Comme l’article 23 s’applique autant aux minorités francophones hors Québec qu’aux anglophones du Québec, la décision rendue aura un effet similaire, ajoute le professeur universitaire. Donc, « la Cour suprême va avoir la chance d’élaborer et de nous dire ce que l’Article 23 protège, au chapitre de la culture et de la langue », poursuit François Larocque.

« Est-ce que ça inclut également les pratiques d’embauche et le climat d’apprentissage que les écoles cherchent à mettre en place? Est-ce que ça inclut des dimensions qui ne sont pas directement liées à la langue, mais qui peuvent inclure et déborder sur des notions communautaires, des traits plus larges de la communauté en question? », lance l’expert des questions constitutionnelles.

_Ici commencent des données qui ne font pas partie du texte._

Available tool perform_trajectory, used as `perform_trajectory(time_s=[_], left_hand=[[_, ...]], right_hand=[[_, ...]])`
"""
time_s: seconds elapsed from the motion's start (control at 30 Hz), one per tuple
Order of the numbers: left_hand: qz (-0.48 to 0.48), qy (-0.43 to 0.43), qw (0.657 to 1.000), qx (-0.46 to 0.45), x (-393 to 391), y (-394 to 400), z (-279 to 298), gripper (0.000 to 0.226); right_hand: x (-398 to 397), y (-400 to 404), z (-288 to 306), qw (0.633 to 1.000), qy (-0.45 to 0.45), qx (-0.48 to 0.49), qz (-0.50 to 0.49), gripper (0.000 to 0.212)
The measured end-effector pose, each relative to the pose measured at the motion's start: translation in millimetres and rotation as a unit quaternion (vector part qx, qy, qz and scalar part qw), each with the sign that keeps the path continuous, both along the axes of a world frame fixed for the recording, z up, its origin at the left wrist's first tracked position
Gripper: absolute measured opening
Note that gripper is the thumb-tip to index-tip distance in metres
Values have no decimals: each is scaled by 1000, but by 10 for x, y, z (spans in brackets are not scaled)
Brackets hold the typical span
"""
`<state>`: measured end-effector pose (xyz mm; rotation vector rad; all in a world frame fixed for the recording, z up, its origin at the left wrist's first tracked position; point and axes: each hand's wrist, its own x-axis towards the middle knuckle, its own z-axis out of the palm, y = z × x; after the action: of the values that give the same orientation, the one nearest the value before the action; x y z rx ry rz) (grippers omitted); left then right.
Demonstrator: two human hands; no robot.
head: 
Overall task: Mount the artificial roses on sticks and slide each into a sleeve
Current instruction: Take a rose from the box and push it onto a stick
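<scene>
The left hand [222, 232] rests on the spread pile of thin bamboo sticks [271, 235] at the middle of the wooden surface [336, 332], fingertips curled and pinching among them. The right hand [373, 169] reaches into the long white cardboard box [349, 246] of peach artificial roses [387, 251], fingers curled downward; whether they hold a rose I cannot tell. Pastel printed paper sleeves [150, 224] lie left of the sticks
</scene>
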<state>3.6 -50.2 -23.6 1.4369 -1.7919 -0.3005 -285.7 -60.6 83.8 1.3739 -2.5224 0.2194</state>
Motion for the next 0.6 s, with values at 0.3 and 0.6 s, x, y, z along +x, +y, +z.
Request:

Le professeur à l’Université d’Ottawa, François Larocque. Archives ONFR

Clause dérogatoire

L’une des contestations soulevées par les groupes dans la cause est l’utilisation de la clause dérogatoire de manière préventive, invoquée par le gouvernement Legault pour se prémunir de contestations judiciaires. Les groupes la jugent à l’encontre de la Charte des droits et libertés. Or, la cause dérogatoire ne peut pas s’appliquer à l’article 23 sur l’éducation dans la langue minoritaire, rappelle François Larocque.

En Ontario, le gouvernement Ford a utilisé cette clause en 2021 avec la Loi sur le financement en période électorale, qui avait pour but de limiter les dépenses publicitaires des tierces parties. Il l’avait aussi invoqué en 2018 pour réduire le nombre d’élus au conseil municipal de la Ville de Toronto.

Il l’avait aussi utilisée en 2022, mais pour une première fois, de manière préventive pour empêcher une grève du personnel dans le système éducatif, avant de la retirer de son projet de loi quelques jours plus tard. Le gouvernement Trudeau a déjà indiqué à plusieurs reprises que le gouvernement entendait intervenir dans la cause pour contester la Loi sur laïcité du Québec.